Other miscellaneous features
The rate of exchange for conversion of a value expressed in foreign currency, shall be in accordance with Rule 115 of the Income Tax Rules, 1962.
The final Notification shall be deemed to have come into force from April 1, 2017.
The Notification seeks to bring clarity on application of various provisions of the Act on such foreign companies more specifically relating to allowance of set-off of brought forward losses, unabsorbed depreciation and credit of foreign taxes paid, which were ambiguous prior to the issuance of the Notification.
However, there are still several additional questions which would need clarity as to taxation of such foreign companies deemed to be resident in India like:
Applicability of Section 115JB relating to ‘Minimum Alternate tax’ on book profit
Applicability of advance tax provisions qua such foreign companies
Requirement to obtain tax audit report under section 44AB of the Act
The transfer pricing provisions apply in relation to international transaction between a person resident in India and its non-resident associated enterprise. Hence, greater clarity is required on whether the transfer pricing provisions shall apply on transaction between such foreign company, deemed to be resident in India, and another associated/related Indian company resident.

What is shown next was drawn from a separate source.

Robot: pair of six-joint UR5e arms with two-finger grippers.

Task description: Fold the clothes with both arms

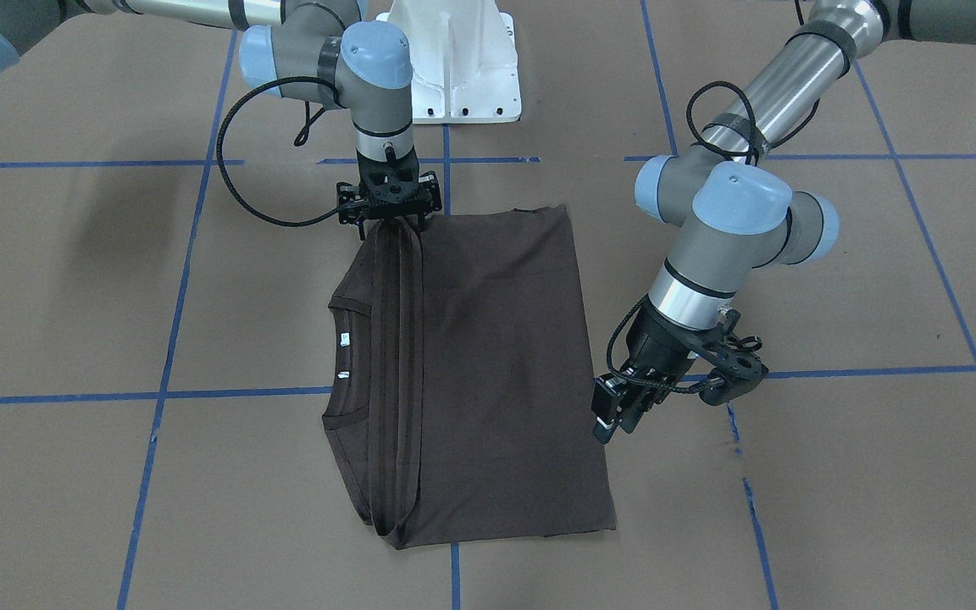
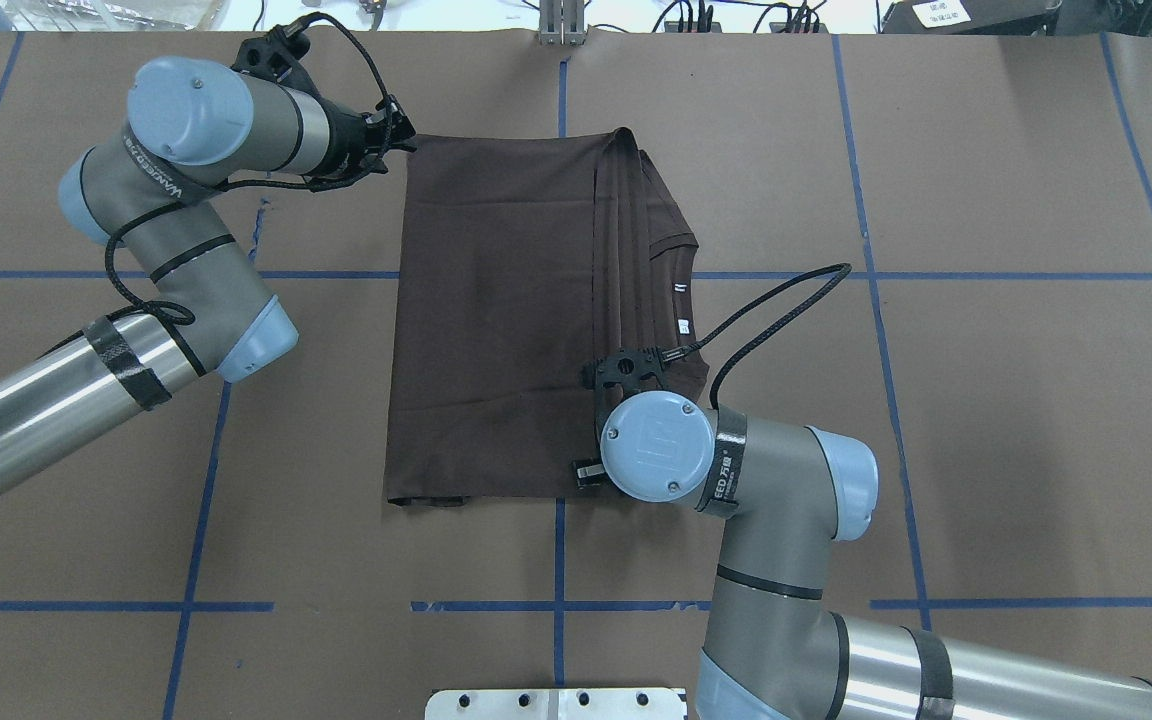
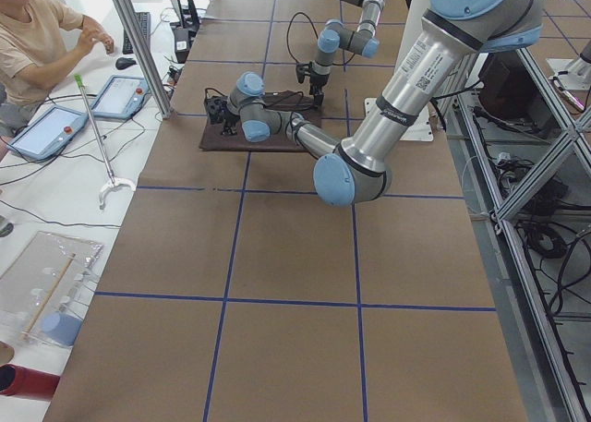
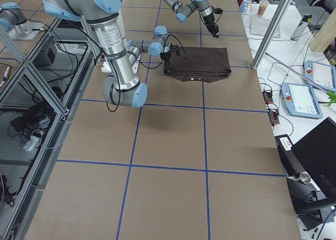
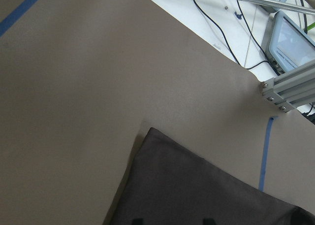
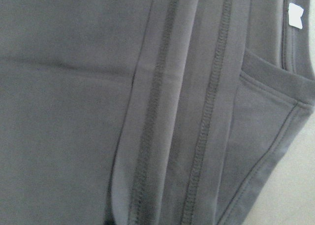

The Act provides certain incentives/deductions to an Indian company (like deduction under section 80IA/80IB, etc.) Pending further clarification, while the foreign company deemed to be resident in India will be subject to tax like an Indian company, however, it shall stand discriminated and not be allowed incentive/deduction available to similarly placed Indian companies. Where non-discrimination provisions exist in the applicable Tax Treaty, it may be possible for the resident foreign company to invoke the said Article and defend against such discrimination.
The Notification, while seeking to clarify and extend benefits to foreign companies deemed to be resident in India simultaneously takes away certain benefits, such as not extending some exemptions/deductions under the notification to that income of the foreign company which would have in any event been taxable in India in its capacity as a non-resident. The issue would arise whether such notification to the extent it goes beyond the scheme of the Act and is not favorable to the taxpayer would be binding on such taxpayers and a view different than the notification could be taken.

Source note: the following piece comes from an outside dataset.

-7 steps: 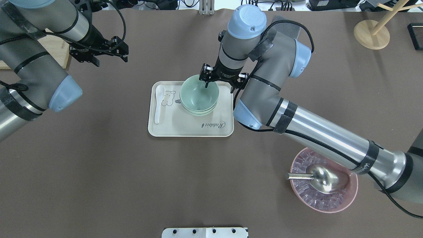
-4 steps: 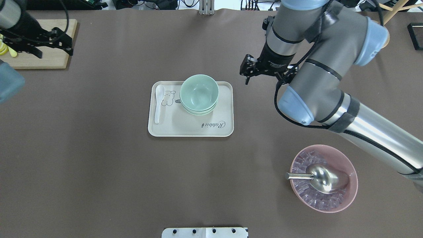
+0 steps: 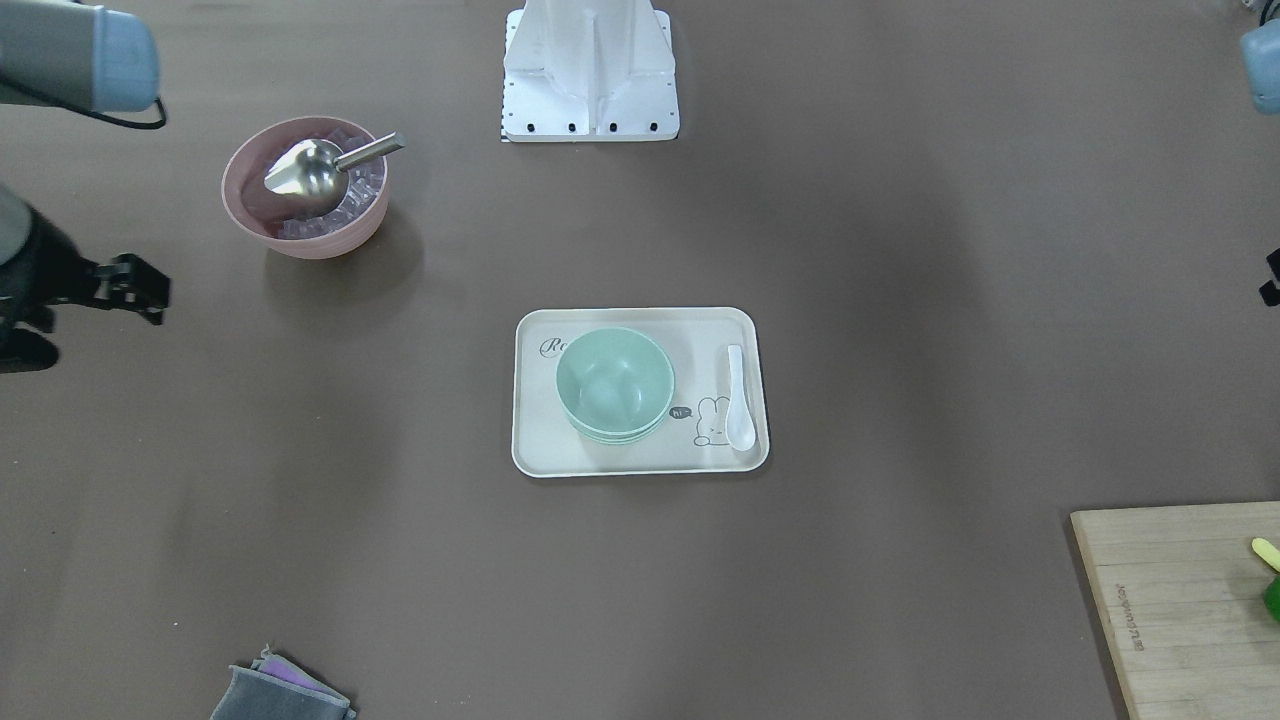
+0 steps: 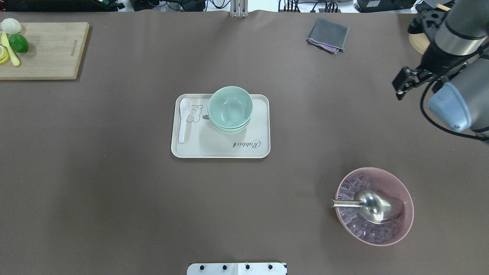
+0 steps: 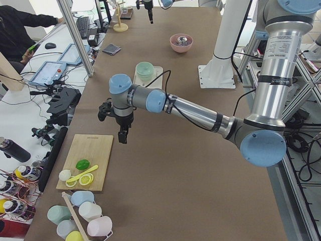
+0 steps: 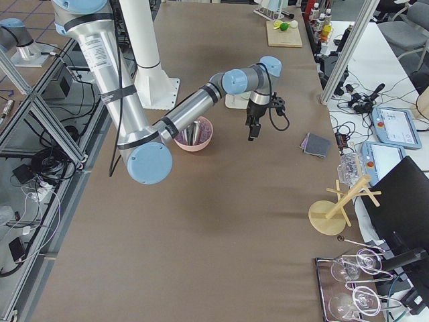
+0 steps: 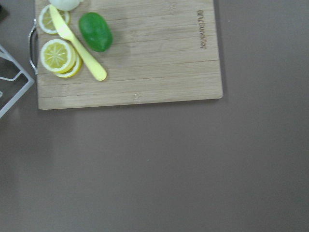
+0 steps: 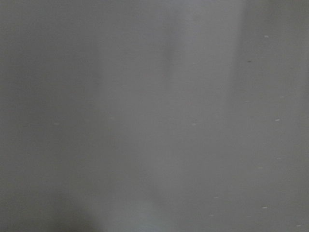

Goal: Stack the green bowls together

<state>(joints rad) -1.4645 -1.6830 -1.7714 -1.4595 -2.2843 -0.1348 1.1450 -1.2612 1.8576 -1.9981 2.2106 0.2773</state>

For any details and clarifications, please feel free to write to:
 Explanation to section 6(3) defines POEM as a place where key management and commercial decisions that are necessary for the conduct of business of an entity as a whole, are in substance made.
 F No 370142/19/2017 - TPL
 Rule 115 provides for adoption of telegraphic transfer buying rate of foreign currency as on the specified date i.e. the rate or rates of exchange adopted by the State Bank of India for buying such currency, where such currency is made available to that bank through a telegraphic transfer. (Refer Explanation to Rule 26)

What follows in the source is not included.